Risk and Outcomes of Clostridium difficile Infection With Chronic Pancreatitis.
Academic Article
Overview
abstract
OBJECTIVES: Chronic pancreatitis (CP) is associated with high rates of recurrent hospitalizations, which predisposes to Clostridium difficile infection (CDI). We investigate the burden of CDI in CP. METHODS: We identified records of patients with CP from the Nationwide Inpatient Sample (NIS) 2012-2014 and estimated the impact of CDI on their outcomes. We calculated the adjusted odds ratio (AOR) of CP on having CDI (NIS 2014).

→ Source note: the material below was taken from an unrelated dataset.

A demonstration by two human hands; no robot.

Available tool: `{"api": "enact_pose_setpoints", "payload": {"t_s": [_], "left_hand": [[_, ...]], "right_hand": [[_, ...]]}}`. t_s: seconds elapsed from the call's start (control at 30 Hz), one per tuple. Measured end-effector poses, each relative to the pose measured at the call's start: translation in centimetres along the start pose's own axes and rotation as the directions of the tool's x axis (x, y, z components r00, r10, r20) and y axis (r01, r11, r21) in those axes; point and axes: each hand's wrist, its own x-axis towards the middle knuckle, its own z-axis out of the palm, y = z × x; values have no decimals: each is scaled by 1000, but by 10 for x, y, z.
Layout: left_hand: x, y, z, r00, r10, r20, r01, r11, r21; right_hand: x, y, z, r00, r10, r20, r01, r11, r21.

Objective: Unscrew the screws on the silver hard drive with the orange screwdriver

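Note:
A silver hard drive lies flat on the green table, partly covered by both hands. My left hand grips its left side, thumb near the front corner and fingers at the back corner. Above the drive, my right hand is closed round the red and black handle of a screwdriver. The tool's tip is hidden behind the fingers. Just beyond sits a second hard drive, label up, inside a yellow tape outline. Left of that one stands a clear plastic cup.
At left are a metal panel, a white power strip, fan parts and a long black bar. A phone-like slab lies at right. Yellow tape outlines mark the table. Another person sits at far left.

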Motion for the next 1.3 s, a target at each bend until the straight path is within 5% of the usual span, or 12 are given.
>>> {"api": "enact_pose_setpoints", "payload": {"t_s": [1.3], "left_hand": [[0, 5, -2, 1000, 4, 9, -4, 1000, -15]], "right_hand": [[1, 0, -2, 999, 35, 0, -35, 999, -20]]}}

From NIS 2007-2014, we plotted the trends of CDI and its interaction with CP. RESULTS: From 2012 to 2014, 886 (2.72%) of the 32,614 CP patients had concomitant CDI, which was associated with poorer outcomes: acute kidney injury (AOR, 2.57 [95% confidence interval {CI}, 2.11-3.13]), length of stay (13.3 vs 7.4 days), and charges (US $127,496 vs US $72,767), but not mortality (AOR, 0.93 [95% CI, 0.28-3.05]). In 2014, CP was associated with an increased risk of CDI (crude odds ratio, 2.10 [95% CI, 1.95-2.26]), which persisted after multivariate adjustment (AOR, 2.03 [95% CI, 1.87-2.19]). From 2007 to 2014, the annual prevalence of CDI was 106.4 cases per 10,000 hospitalizations, increasing from 2007 (95.5/10,000) to 2014 (118.4/10,000), with a 3.7 times higher annual rate of increase among CP versus no-CP patients (13.4/10,000 vs 3.7/10,000 population/year). CONCLUSIONS: Chronic pancreatitis patients have high burden of CDI and may benefit from CDI prophylaxis.